One example that'll have to wait till the 2nd edition:
I write about business models that play with pricing and reparations in their models, but didn't get to the case of a bike shop in Oakland that launched a reparations-based bicycle program back in 2021. With the program Black customers could buy a bike (the shop builds a pretty particular style of custom built wheels) at a 45% discount.
Well, the experiment didn't last long.
The right wing came for them, it only took about a week before the first threat of a 'discrimination' lawsuit. At a certain point the owner had to privilege the safety of employees over the program, and closed it amongst a barrage of escalating violent threats.
We know there's a huge contingent of white nationalists in this country ready to mobilize when people try to care for other people in ways that counter their fascist beliefs.
What I've been pondering in particular is the role that regular old marketing and PR played in the blow back. The owner is pretty well connected in the "doing good business" world, with friends high up at Patagonia and REI, and published a big old manifesto of a press release that led to many interviews. National coverage of the program fanned the mob flames and here we are.

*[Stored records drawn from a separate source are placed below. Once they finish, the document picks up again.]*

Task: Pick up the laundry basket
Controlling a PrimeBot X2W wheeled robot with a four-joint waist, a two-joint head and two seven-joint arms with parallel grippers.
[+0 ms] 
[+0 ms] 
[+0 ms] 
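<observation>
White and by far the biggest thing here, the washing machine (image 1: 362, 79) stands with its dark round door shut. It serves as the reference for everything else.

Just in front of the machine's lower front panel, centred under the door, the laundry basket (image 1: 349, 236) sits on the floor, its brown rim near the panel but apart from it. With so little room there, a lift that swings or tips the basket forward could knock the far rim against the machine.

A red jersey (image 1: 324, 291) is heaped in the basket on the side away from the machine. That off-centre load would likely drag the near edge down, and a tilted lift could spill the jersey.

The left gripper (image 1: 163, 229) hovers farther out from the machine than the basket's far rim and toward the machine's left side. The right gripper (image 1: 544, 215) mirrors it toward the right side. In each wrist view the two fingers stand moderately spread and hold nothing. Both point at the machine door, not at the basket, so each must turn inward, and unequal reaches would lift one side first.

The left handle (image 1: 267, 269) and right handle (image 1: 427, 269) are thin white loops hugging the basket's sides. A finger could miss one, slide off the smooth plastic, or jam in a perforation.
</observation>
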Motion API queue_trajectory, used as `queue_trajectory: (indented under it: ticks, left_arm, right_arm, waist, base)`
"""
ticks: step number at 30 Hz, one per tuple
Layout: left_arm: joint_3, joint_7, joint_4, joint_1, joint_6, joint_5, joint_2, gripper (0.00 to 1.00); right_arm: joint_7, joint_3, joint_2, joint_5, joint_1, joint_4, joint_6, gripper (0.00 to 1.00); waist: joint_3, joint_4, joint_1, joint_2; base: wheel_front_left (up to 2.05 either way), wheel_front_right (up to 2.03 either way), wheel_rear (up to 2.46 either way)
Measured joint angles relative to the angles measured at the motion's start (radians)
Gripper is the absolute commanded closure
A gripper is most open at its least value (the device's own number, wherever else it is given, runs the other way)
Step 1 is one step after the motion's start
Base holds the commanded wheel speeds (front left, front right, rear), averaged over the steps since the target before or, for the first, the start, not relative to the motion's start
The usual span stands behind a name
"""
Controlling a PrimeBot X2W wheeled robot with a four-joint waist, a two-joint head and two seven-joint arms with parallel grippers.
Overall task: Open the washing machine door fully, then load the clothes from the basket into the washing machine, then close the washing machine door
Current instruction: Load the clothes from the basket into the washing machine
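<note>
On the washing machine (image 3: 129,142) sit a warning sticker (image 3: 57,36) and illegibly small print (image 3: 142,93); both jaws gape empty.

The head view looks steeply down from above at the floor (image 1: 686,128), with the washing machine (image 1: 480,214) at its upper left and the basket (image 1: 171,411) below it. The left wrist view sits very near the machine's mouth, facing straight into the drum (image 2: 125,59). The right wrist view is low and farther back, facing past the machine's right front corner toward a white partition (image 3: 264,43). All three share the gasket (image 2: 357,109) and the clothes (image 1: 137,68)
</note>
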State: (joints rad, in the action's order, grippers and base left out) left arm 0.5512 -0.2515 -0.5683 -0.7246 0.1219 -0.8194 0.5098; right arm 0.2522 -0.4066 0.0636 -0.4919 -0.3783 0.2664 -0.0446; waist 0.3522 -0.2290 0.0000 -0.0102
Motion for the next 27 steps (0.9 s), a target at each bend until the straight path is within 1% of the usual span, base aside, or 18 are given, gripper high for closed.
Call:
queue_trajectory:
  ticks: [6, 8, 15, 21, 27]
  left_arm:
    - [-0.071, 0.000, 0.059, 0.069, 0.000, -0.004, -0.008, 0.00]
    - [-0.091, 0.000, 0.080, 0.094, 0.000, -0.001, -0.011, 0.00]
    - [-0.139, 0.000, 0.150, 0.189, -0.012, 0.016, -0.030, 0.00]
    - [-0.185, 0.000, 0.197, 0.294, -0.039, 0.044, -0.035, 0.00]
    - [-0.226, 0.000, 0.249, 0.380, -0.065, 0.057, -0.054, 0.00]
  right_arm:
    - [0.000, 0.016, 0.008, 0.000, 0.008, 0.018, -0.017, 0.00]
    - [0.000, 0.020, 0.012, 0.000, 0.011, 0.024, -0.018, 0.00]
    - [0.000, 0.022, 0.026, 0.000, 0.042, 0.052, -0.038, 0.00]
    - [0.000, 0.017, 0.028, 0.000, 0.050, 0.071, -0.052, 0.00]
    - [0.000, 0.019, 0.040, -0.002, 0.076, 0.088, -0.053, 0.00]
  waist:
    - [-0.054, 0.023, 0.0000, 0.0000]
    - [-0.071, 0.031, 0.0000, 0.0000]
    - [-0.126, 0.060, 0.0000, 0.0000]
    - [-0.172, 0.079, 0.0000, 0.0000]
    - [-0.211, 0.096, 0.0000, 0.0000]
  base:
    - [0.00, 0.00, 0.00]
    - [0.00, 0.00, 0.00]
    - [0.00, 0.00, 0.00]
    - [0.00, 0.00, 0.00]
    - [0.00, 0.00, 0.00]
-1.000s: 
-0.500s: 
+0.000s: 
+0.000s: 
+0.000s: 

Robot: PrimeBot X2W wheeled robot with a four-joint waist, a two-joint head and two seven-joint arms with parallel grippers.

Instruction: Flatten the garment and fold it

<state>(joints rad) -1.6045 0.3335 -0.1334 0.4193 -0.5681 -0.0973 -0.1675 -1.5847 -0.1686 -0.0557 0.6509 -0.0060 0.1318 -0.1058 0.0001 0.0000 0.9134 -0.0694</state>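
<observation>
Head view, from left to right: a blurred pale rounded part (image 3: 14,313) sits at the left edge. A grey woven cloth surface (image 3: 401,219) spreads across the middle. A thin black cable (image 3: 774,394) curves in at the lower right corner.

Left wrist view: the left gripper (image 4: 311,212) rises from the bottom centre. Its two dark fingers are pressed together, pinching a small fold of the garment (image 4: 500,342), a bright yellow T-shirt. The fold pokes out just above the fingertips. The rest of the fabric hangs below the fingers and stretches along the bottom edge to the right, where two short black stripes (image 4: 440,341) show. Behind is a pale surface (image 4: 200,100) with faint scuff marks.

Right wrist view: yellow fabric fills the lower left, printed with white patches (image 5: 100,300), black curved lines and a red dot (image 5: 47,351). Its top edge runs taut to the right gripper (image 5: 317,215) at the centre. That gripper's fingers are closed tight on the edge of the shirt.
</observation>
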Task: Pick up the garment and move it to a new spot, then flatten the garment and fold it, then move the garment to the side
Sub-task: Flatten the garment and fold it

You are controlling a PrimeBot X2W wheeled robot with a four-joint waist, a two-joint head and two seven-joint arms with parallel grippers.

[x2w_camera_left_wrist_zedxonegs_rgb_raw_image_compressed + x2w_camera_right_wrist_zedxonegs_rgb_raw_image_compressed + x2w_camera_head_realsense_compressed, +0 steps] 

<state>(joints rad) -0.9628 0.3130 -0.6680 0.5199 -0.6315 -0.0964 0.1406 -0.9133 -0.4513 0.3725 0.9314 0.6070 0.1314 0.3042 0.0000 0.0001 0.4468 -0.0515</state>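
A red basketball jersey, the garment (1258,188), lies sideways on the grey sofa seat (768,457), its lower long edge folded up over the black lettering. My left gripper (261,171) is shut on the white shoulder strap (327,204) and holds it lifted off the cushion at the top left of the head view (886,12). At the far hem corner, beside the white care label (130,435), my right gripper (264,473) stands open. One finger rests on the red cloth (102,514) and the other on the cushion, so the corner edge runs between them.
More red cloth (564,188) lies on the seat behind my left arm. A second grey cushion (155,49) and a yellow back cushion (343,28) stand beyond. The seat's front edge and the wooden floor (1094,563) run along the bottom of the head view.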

So I've been thinking about the value of subversion and being a lot quieter about our experiments in change and repair. There's a need, on a movement level, for large scale, loud, demonstrative. But maybe a tiny business isn't always the best venue for actions that attract attention?
The lesson here is not that reparations-based pricing is too risky, or that small businesses shouldn't run experiments in modeling repair. The lesson is more about how we go about those experiments.
The Temporary Autonomous Zone is a concept in anarchist praxis that calls for spaces that disappear before the state can catch them or employs guerilla tactics to fly under the radar. This is a useful concept for change-makers: What if the bike shop had used word of mouth to sell bikes? Or neighborhood flyers instead of an internet manifesto? What would a sneaky strategy have looked like?
The tools of marketing and PR might be great for selling more stuff, but they also might undermine when our efforts aren't about business growth. Much more to say on this topic, and would love to hear your thoughts on business, social change experiments, and sneaking around, if you have them.